2

I need to inspect POST payload for a specific website (the server is rather busy and I wouldn't turn on POST logging for the entire server).

The server is LiteSpeed 5.0.7. SecRequestBodyAccess is set to "On".

First I tried with a chain of rules: the first one in phase:1 to match only requests for my desired host but post payload is in phase:2 and I don't think I can make a chain in 2 different phases.

Then I tried to use this:

<VirtualHost xxxxx>
    SecRule REQUEST_METHOD "POST" "phase:2,log,id:22222223
</VirtualHost>

But it's not recording anything in modsec_audit.log.

Am I doing something wrong or it's related to LiteSpeed compatibility with ModSec?

In the end I have also tried this rule to record POST for all requests:

SecRule REQUEST_METHOD "POST" "id:22222224,phase:2,ctl:auditEngine=On,log,pass". 

It logs the request but not the request body (-C-- group si missing in modsec audit).

SharpC
  • 233
  • 2
  • 4
Andy B
  • 105
  • 2
  • 8

2 Answers2

2

Similar to this question: How to get mod_security to log all POST data?

You are correct you cannot chain two rules in two different phases, however phase 2 has access to all phase 1 information so just move this to phase 2 if you want to do this in this way.

This rule that you gave:

SecRule REQUEST_METHOD "POST" "phase:2,log,id:22222223

Is kind of pointless. This will log (in the main log) that a POST request was received but without the POST body.

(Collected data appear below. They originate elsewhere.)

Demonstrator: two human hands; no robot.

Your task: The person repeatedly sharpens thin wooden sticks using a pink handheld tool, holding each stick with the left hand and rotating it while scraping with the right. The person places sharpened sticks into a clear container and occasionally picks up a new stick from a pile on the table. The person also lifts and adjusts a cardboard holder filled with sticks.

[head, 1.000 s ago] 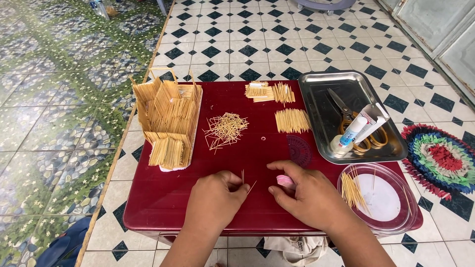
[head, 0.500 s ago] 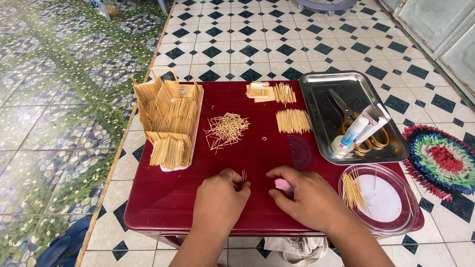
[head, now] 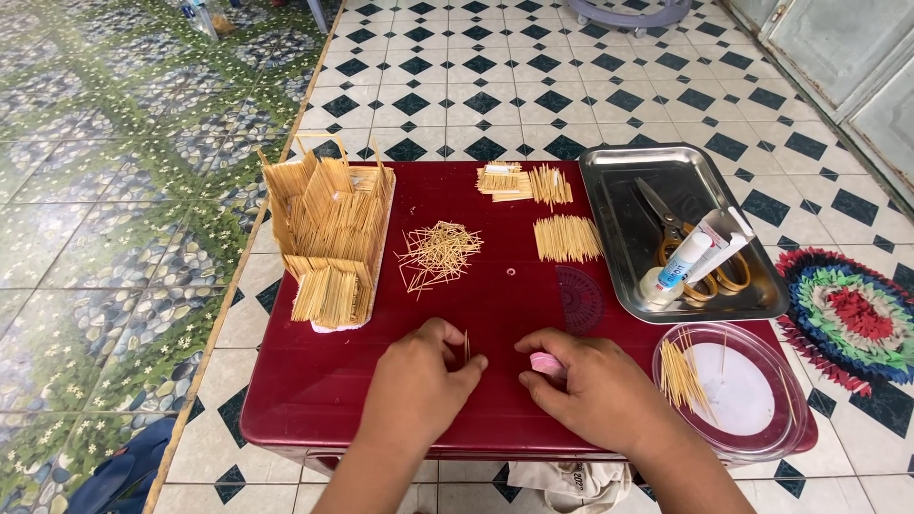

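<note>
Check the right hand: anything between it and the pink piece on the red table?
Nothing visible. The right hand rests on the red table with its fingertips already at the pink piece. The left hand sits apart, pinching an upright toothpick.

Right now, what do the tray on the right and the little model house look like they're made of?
Tray: likely stainless steel, judging by its shiny, mirror-like grey surface. Model house: apparently thin pale wooden sticks, probably toothpicks, matt and straw-coloured, like the loose pile beside it.
</note>
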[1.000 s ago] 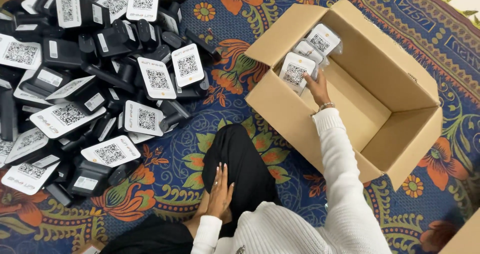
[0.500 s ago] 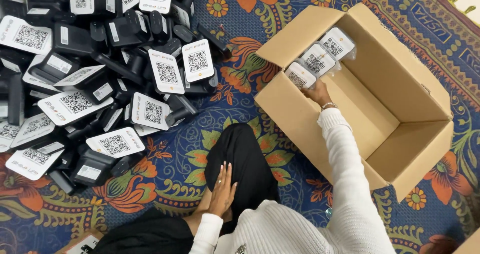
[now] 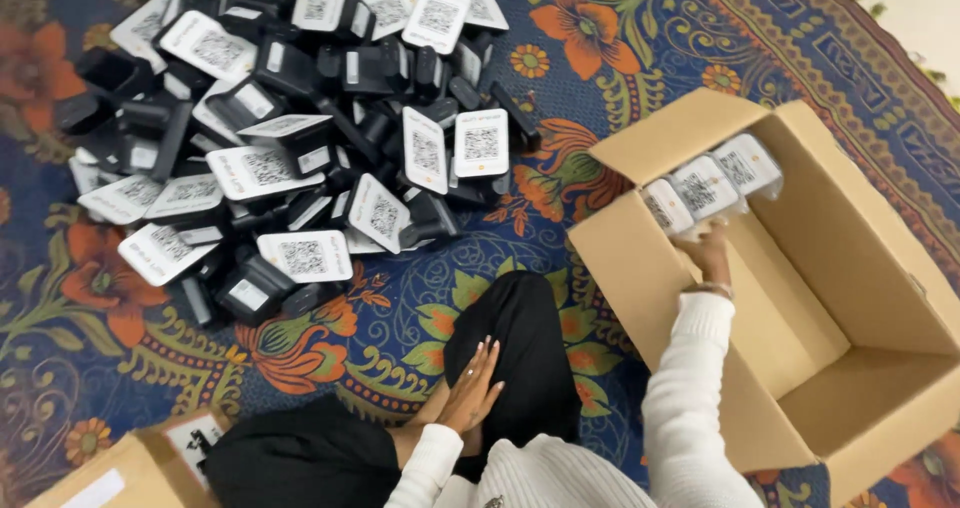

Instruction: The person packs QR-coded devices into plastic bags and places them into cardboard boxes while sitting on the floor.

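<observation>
Right hand (image 3: 708, 253) inside open box (image 3: 880, 368), fingers against three white-faced devices (image 3: 705, 188) lined along far wall; grip not clear. Left hand (image 3: 468, 393) flat, open, empty, on black-clad knee (image 3: 520, 348). Heap of black devices (image 3: 300, 138) on patterned rug (image 3: 620, 38), well apart.

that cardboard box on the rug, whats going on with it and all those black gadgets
A person sits on a patterned rug. Their right hand reaches into an open cardboard box, touching a row of three white-faced devices along its far wall. Their left hand rests on their knee. A big pile of similar black devices lies nearby.
</observation>
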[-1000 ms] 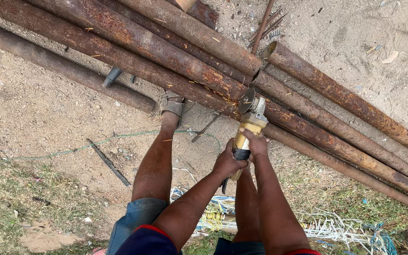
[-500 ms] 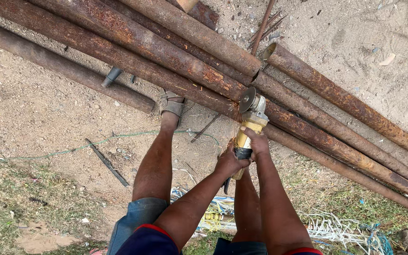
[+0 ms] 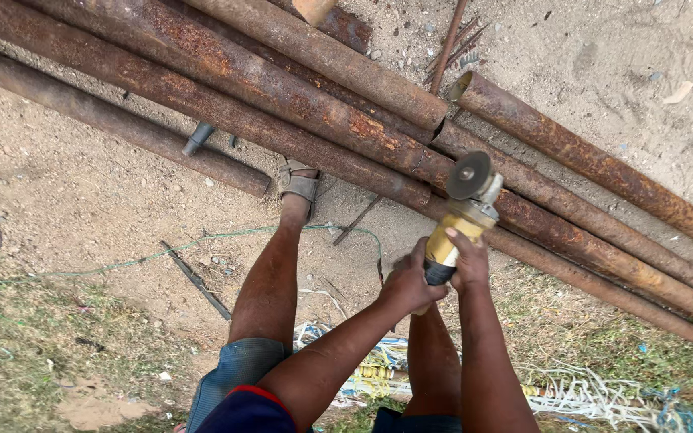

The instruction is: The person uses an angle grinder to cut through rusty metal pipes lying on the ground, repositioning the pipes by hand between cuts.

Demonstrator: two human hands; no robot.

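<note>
I grip a yellow angle grinder [image 3: 457, 226] with both hands. My left hand [image 3: 408, 279] wraps the rear of its body, and my right hand [image 3: 468, 262] holds it just beside. Its grey disc [image 3: 468, 174] is held over the rusty steel pipes [image 3: 298, 104], near a joint between two of them. My left foot in a sandal [image 3: 298, 181] is pushed under the pipe stack. Whether the disc touches the pipe is unclear.
Several long rusty pipes lie diagonally across sandy ground. A green cord [image 3: 202, 240] trails over the dirt. Tangled rope and wire [image 3: 587, 393] lie by my legs. A short metal rod [image 3: 196, 281] rests on the sand; grass [image 3: 34, 345] grows at lower left.
The grinder has lifted slightly and its disc now faces up toward me, over the pipes. My hands keep the same grip.
</note>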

It will also log to AuditEngine depending on what your SecAuditEngine value is set to:

  1. If you have SecAuditEngine set to On then everything is logged to audit log and above rule is not needed. This fills up log files quickly so is not recommended.
  2. If you have SecAuditEngine set to RelevantOnly then it will also log here.
  3. If SecAuditEngine is set to Off then it will never be logged to the audit log.

It's usually best to have SecAuditEngine set to RelevantOnly (which I suspect is what you have already), but if that is not set to that, then the body may not be logged to the AuditLog

Perhaps a better way to do it is with that other rule you gave using ctl action:

SecRule REQUEST_METHOD "POST" "id:22222224,phase:2,ctl:auditEngine=On,log,pass"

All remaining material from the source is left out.